Exercise brief –
The answer must consist solely of the lines from the one with "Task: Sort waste" through the last line of the data, copied exactly, with no pictures.
+---+
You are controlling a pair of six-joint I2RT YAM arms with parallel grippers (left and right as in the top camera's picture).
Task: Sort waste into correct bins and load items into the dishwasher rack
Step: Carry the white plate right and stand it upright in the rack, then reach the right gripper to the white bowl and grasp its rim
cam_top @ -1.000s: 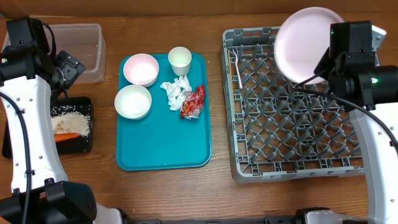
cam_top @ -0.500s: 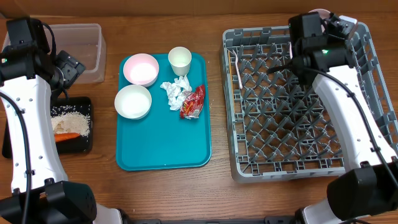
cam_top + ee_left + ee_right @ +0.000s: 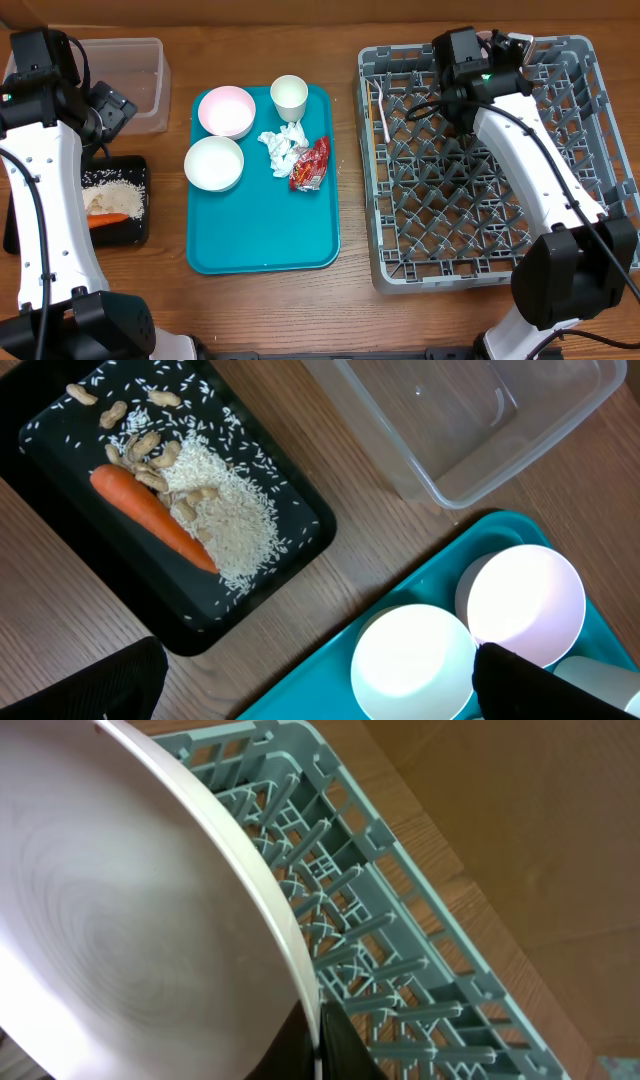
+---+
Solution to this problem –
Task: Sort waste into correct bins and load items into the dishwasher rack
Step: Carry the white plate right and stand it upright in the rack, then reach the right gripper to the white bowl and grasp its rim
cam_top @ -1.000s: 
cam_top @ -0.500s: 
cam_top + ee_left + ee_right @ +0.000s: 

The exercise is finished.